Hello, fellow ‘terraneans. Welcome to the inauguration of Stay Trve. I got to thinking that now, maybe more than ever, there are A LOT of recordings being released. Unless your job involves sitting on the couch all day listening to music, odds are, you and I are missing out on some quality music. Big time. To help counter the audio malaise and near total saturation of the music playing field, I present to you: Stay Trve.
Tacoma, Washington 5 piece Seaweed graduated high school and literally hit the road. Bits and pieces of their ascent are retold in Our Noise: The Story of Merge Records. The band did release their final record Actions and Indications on Merge but the lions share of their discography was handled by Seattle based stalwarts Sub Pop. After several of their first releases did very well on Sub Pop the band were presented with some career options. Do they continue to slug it out on the road in a van, sleeping in dive hotels/floors or do they entertain some of their new major label suitors who were regularly appearing at their performances?
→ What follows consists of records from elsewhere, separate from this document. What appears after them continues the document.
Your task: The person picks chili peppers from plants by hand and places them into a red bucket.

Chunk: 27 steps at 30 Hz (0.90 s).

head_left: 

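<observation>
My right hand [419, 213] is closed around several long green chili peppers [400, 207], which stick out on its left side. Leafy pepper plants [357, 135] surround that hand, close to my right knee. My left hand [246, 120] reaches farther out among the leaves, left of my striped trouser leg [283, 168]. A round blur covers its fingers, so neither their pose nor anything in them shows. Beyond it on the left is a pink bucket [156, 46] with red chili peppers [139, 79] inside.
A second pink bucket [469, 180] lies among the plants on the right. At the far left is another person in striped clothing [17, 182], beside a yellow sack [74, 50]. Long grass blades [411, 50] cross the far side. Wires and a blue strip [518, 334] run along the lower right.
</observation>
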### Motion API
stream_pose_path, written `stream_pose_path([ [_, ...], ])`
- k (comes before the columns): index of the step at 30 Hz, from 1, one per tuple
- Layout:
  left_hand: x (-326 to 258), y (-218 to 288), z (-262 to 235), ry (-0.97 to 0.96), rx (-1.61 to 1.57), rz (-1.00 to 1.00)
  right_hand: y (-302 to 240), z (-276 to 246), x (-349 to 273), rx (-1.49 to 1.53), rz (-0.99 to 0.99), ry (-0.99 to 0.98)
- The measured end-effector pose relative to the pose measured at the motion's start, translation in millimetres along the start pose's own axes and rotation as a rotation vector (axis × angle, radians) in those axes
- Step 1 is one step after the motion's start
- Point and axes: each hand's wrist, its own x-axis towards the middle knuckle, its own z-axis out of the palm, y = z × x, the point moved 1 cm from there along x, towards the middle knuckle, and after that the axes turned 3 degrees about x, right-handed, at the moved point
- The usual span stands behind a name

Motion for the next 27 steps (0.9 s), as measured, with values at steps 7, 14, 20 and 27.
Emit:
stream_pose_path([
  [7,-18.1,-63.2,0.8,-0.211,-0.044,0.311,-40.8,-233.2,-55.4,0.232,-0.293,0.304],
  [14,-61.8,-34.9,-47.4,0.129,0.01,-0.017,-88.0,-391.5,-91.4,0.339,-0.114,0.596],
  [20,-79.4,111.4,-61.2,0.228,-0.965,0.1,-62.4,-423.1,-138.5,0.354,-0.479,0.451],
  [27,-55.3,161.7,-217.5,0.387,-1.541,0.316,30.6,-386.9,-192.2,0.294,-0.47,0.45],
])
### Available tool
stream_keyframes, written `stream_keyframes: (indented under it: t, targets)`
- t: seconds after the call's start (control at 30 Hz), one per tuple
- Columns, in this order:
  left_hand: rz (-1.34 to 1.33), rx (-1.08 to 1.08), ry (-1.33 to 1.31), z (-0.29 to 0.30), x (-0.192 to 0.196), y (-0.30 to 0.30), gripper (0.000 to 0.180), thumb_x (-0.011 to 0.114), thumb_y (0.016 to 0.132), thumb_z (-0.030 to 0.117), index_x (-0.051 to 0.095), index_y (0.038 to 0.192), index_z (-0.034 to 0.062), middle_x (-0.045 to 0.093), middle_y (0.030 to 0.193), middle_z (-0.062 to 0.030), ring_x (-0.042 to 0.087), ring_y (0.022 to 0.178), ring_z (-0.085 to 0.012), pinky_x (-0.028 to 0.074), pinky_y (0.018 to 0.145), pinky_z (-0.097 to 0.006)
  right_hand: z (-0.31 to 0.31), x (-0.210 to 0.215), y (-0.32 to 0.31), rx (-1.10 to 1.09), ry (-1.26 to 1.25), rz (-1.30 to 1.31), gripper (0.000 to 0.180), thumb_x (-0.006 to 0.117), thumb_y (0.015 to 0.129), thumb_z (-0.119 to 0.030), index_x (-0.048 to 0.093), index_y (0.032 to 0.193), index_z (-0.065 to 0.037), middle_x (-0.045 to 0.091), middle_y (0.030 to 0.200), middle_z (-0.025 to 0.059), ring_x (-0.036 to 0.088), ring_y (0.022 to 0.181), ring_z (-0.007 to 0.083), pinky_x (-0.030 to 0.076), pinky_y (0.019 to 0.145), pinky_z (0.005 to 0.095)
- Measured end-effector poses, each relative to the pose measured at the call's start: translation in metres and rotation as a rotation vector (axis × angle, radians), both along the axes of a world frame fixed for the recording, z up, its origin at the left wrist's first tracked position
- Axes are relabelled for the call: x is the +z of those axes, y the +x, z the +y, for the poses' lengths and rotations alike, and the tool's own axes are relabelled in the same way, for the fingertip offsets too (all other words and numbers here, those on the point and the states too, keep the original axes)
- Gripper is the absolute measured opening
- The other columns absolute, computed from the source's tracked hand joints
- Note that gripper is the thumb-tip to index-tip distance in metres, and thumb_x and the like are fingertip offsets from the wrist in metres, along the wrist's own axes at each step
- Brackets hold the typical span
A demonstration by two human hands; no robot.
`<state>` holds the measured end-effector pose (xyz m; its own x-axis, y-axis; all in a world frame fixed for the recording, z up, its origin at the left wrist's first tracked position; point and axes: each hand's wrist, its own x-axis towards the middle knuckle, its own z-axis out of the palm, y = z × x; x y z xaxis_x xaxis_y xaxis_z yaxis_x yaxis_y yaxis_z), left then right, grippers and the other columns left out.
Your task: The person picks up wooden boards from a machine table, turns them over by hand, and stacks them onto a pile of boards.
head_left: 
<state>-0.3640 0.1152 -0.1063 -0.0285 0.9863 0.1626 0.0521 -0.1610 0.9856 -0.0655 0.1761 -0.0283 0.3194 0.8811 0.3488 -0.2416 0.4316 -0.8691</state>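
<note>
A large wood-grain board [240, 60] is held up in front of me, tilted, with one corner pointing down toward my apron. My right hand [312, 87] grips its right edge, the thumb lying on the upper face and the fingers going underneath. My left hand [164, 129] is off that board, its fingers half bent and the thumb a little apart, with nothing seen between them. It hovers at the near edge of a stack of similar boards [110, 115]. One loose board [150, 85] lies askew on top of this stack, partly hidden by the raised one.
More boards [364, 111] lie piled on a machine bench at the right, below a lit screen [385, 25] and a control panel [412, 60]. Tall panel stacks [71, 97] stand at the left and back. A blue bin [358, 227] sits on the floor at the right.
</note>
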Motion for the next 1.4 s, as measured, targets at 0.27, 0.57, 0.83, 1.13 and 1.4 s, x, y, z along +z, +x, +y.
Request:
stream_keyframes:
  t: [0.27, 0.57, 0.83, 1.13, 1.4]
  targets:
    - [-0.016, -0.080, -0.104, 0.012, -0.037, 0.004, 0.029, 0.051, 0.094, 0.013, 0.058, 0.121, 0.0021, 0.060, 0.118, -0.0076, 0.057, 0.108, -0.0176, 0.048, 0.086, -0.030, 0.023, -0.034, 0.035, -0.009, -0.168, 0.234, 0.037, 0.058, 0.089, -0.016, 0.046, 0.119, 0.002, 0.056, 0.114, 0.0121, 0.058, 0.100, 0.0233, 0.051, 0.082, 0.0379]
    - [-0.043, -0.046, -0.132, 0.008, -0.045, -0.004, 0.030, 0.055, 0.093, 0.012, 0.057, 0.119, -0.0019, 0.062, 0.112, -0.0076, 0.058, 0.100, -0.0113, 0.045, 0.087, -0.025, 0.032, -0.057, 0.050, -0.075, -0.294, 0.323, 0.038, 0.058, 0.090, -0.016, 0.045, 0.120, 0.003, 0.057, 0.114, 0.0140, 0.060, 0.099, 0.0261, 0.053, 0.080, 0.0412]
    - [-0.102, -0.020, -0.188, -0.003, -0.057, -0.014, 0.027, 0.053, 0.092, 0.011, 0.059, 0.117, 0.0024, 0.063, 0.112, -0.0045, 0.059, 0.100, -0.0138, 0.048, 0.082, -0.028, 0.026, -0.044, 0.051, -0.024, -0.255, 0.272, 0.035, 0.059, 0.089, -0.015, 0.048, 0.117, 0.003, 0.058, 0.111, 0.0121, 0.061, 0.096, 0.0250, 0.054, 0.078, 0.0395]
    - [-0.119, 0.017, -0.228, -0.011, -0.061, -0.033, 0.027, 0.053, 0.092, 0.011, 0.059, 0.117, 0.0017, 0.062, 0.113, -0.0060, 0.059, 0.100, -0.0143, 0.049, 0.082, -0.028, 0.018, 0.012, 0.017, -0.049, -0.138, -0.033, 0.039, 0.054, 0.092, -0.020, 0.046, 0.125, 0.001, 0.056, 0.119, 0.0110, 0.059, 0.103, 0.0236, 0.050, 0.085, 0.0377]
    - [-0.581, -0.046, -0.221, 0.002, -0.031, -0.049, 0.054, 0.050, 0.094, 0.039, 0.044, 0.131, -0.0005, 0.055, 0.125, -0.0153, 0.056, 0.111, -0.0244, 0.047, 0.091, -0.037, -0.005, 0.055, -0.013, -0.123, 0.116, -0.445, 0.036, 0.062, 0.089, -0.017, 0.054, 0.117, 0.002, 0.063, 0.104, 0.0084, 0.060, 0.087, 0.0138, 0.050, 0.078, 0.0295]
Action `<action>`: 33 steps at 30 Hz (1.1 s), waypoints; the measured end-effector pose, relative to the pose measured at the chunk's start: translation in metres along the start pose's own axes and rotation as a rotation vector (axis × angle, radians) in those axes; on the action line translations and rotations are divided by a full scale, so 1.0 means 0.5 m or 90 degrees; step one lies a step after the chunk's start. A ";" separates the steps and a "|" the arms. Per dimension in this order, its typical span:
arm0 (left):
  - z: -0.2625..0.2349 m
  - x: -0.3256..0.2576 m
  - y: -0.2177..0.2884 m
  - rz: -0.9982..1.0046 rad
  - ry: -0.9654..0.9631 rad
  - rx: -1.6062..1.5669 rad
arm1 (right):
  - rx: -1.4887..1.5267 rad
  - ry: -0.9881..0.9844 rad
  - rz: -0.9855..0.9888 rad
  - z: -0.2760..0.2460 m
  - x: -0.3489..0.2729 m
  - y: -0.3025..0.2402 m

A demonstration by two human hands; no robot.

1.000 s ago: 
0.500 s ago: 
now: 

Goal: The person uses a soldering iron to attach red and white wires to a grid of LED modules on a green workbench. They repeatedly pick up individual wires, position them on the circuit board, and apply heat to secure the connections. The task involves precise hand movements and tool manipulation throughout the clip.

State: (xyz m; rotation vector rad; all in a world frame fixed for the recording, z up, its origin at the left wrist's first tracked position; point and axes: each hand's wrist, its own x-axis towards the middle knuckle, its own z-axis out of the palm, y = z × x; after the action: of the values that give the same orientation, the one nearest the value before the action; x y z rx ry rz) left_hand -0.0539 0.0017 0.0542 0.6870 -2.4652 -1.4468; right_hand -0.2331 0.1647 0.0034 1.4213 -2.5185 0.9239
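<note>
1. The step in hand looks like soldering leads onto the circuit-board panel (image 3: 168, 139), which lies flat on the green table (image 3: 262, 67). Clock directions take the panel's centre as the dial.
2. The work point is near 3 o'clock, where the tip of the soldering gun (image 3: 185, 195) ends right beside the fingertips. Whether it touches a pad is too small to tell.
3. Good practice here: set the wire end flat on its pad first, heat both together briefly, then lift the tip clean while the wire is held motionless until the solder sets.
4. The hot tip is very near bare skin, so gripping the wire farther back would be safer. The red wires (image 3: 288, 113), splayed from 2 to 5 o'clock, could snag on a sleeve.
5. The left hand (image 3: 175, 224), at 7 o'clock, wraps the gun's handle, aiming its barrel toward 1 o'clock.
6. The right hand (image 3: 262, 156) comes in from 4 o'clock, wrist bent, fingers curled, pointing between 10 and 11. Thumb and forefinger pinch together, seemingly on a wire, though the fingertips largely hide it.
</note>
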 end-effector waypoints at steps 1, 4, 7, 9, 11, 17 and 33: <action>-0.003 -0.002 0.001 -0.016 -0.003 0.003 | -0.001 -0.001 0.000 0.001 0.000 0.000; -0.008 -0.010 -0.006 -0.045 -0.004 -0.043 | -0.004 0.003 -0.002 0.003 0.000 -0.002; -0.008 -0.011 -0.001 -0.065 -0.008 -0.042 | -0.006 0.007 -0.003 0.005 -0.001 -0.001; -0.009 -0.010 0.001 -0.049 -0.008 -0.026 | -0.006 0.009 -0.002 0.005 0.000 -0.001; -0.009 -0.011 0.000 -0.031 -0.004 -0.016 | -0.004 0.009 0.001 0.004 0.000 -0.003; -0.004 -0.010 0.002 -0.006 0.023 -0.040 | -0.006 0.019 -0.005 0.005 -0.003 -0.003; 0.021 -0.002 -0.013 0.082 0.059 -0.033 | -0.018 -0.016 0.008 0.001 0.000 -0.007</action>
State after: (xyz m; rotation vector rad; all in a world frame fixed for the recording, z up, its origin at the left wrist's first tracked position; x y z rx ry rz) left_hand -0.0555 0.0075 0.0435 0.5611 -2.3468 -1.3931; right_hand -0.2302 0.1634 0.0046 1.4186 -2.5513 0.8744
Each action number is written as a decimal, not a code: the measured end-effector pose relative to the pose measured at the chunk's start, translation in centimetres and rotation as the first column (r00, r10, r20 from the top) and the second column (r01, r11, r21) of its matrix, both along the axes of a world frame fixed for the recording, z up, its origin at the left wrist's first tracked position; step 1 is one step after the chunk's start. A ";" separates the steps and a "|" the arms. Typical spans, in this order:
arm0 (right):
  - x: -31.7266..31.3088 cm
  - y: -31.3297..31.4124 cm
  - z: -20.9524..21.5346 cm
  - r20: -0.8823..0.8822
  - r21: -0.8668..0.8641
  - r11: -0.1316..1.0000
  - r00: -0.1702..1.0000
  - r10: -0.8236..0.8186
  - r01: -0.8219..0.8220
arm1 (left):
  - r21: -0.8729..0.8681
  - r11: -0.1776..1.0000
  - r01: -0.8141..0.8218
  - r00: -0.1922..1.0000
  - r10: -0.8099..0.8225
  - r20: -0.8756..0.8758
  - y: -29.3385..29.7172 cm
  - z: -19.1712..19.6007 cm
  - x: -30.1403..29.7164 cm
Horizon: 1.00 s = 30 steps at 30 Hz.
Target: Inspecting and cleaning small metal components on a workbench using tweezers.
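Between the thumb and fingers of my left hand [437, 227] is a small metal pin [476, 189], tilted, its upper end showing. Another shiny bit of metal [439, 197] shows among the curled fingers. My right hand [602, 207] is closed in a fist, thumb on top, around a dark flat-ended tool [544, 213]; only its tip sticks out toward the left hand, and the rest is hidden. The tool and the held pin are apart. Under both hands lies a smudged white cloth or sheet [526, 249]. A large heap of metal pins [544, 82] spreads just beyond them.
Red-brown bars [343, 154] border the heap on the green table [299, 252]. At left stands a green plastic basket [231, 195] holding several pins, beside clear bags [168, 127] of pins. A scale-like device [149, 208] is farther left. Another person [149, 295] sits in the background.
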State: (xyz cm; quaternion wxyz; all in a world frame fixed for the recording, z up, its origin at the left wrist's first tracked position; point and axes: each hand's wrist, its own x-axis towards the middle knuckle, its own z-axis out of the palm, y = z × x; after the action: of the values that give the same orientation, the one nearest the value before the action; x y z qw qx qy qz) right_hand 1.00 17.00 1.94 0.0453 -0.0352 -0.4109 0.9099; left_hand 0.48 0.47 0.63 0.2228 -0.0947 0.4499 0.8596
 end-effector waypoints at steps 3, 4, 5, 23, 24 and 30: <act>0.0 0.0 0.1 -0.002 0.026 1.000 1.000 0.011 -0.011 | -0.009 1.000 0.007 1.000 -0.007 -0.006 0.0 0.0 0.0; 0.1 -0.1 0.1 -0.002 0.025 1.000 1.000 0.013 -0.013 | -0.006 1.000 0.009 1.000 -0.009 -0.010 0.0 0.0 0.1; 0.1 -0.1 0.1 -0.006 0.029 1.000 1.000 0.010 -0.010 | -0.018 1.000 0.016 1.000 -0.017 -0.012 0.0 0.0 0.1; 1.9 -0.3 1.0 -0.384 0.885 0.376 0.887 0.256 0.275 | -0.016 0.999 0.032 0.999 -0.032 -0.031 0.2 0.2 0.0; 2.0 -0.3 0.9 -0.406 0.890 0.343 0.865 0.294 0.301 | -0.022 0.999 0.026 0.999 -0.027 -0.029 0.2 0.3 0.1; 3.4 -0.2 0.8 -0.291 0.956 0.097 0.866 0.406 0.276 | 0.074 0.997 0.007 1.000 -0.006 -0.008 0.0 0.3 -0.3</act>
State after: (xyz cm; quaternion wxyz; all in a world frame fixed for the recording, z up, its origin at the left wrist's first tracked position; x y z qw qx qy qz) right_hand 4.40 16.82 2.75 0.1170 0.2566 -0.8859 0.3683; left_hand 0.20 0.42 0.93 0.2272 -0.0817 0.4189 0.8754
One suitor, in particular, seemed to offer them the financial means in which to quickly upgrade to the confines of a luxurious tour bus in exchange for the rights to release their next record. The band played ball and signed to Hollywood records. The entity that owned Hollywood was none other than Walt Disney. As a result, their pockets were unfathomably deep.
The record which was promised to Hollywood seemed like a logical progression from Four. Altogether more polished (for the mainstream audience) and boasting some of their catchiest arrangements, in 1995 Spanaway was released. It’s hard to confirm or deny as google is a little bitch when it comes to verifying this information, but presumably, the first single was the monumental “Magic Mountain Man.” An anthem if there ever was one. The song became a staple of the band’s live set and has been covered by countless bands. The lyrical themes of living off the grid came from an honest place as in particular frontman Aaron Stauffer often publically lamented such things as electricity.
As is the case with many brainy, broad, post hardcore records, Spanaway flopped upon release. The band never released another record with their new business partner. The living audio document that exists because of this partnership has held up remarkably well and still sounds vital, relevant, and exceptionally well written.
2nd single “Start With” may have been an even better shot at a mainstream breakthrough but much like “Magic Mountain Man” it failed to leave much of an impression. Dig those nineties production values:
Spanaway as a whole has no duds among its 12 songs and single interlude. 3rd single and album opener “Free Drug Zone” is a step up in songwriting savvy from their previous material. Simultaneously driving, punchy, and memorable.
Despite the fact Spanaway was a relative commercial failure, this collection of songs has stood the test of time. The 90’s aesthetic and production has outlasted the chance of growing stale and what remains is an excellent, first rate post hardcore record.